In the records that follow, locate every line with "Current" and extract it.

EXTRACTED INFORMATION below:

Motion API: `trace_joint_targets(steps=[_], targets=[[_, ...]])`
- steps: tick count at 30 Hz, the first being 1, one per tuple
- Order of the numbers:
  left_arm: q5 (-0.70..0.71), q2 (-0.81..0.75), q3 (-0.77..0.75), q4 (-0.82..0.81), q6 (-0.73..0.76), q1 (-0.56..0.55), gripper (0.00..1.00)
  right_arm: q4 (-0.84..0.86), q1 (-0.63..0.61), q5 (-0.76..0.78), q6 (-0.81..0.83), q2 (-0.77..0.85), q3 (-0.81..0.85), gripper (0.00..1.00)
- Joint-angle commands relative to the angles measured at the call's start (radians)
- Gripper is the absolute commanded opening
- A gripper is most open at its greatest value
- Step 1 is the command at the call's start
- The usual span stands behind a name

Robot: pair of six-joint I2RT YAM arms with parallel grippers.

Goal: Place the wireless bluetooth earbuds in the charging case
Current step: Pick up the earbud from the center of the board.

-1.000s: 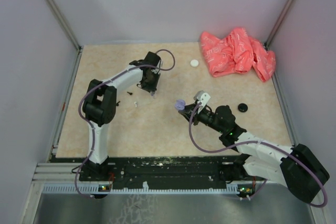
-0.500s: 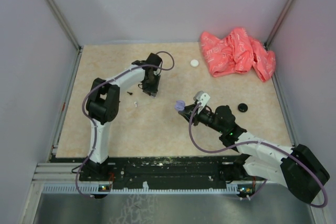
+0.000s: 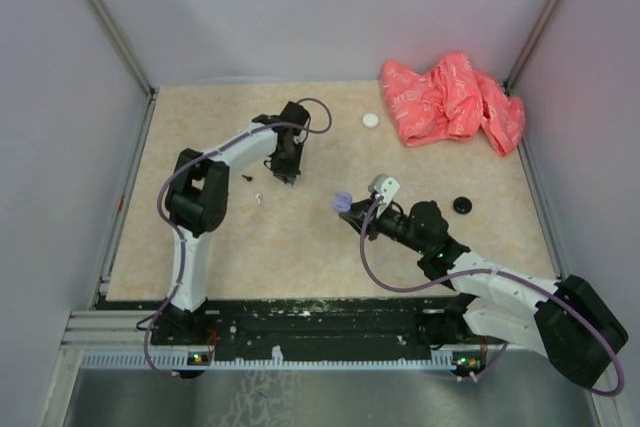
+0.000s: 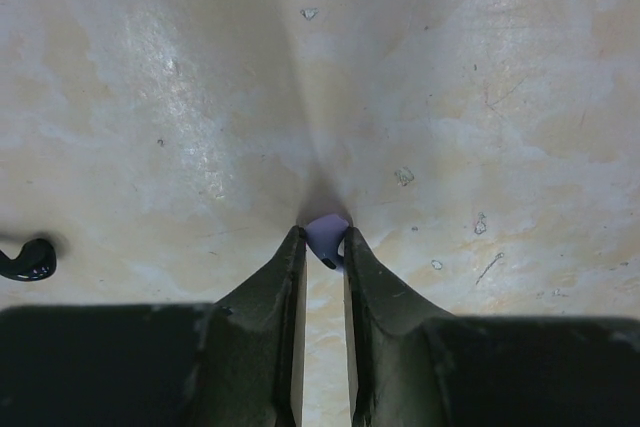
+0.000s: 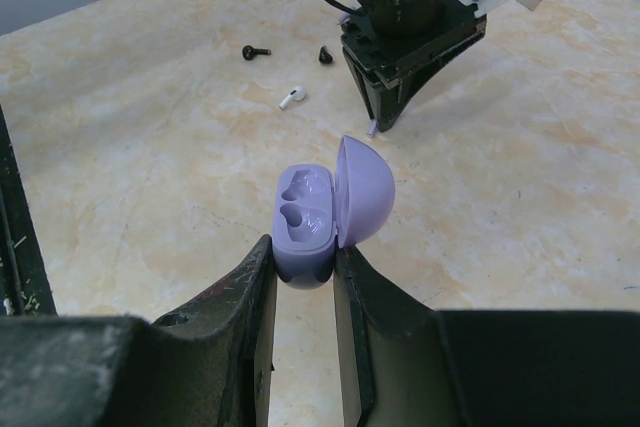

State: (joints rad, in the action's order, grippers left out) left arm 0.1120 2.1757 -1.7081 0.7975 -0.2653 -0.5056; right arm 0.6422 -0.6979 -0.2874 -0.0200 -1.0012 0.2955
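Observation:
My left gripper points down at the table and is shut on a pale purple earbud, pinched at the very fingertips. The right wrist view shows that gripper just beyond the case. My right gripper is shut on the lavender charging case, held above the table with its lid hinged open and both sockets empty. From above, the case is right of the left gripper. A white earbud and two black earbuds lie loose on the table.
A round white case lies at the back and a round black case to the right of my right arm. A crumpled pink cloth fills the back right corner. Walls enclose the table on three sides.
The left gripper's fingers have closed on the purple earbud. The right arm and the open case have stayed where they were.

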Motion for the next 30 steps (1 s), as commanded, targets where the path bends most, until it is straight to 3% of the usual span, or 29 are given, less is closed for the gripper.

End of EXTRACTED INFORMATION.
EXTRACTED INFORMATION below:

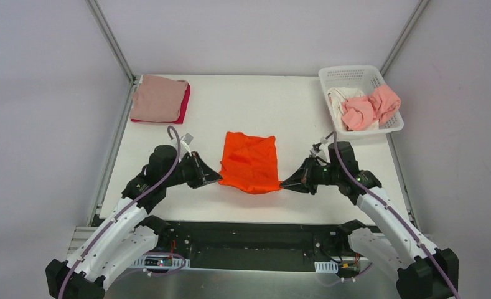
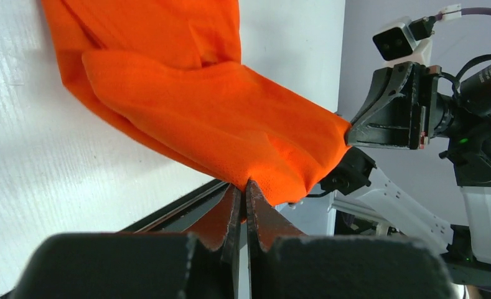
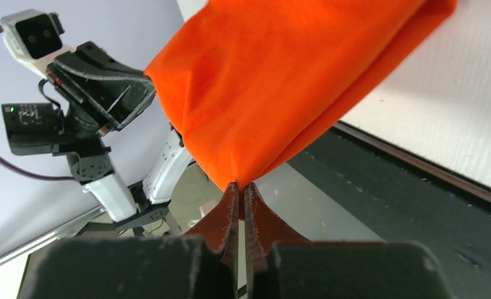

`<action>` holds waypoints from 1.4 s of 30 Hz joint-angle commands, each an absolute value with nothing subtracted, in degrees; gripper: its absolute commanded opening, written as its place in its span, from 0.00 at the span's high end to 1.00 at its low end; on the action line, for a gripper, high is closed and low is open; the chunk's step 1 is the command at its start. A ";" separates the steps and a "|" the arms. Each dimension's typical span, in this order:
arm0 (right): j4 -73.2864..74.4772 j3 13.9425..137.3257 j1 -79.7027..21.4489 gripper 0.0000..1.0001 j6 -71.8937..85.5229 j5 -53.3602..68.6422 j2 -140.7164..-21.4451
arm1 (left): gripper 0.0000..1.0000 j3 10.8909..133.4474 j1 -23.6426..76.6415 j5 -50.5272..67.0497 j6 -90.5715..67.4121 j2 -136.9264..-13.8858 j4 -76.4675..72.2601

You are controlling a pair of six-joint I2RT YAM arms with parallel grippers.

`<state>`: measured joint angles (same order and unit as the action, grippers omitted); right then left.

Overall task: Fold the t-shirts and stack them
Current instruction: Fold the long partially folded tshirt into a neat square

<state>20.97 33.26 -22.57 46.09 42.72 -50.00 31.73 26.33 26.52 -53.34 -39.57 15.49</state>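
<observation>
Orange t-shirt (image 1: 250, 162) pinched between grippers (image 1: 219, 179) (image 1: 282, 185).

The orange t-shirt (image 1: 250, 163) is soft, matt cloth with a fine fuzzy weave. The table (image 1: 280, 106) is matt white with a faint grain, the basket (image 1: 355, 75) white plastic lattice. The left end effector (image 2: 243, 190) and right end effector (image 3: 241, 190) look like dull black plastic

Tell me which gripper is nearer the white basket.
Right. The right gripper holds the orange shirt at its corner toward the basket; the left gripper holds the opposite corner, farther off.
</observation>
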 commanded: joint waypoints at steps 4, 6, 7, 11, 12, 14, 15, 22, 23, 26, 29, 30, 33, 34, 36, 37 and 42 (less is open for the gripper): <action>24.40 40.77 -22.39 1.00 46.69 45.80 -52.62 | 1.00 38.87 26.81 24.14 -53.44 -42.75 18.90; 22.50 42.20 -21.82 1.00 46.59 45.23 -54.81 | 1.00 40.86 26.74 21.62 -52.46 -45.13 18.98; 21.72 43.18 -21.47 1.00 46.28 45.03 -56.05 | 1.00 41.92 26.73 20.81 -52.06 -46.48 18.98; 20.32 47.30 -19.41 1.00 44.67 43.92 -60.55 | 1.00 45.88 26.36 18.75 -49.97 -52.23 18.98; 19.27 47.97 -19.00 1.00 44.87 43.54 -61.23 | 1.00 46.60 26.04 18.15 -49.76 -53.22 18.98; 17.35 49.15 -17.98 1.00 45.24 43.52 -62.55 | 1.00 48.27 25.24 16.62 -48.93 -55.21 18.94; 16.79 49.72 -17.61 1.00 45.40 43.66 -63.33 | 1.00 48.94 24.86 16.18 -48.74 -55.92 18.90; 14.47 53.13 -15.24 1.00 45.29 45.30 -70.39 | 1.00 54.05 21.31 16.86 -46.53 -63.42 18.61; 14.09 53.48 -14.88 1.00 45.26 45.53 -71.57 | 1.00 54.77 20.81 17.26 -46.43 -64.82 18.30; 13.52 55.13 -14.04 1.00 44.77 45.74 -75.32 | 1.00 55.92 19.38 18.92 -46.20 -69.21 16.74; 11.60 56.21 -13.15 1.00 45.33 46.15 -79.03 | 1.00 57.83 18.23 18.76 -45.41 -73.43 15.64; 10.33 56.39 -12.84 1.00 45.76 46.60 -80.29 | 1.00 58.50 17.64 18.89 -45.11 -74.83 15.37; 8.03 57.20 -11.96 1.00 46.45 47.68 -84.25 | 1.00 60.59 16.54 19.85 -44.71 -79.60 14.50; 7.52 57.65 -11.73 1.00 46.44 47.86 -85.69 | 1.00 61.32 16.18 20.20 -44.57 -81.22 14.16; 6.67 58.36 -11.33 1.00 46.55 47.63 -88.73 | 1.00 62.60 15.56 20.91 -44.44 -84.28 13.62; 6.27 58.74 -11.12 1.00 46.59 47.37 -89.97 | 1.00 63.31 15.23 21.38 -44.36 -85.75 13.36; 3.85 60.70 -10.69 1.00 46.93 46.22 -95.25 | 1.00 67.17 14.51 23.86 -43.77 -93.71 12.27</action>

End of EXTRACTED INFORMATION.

-- COMPLETED TASK --
Current step: Pick up the earbud from the center of the board.
Current instruction: Fold the long partially folded tshirt into a neat square

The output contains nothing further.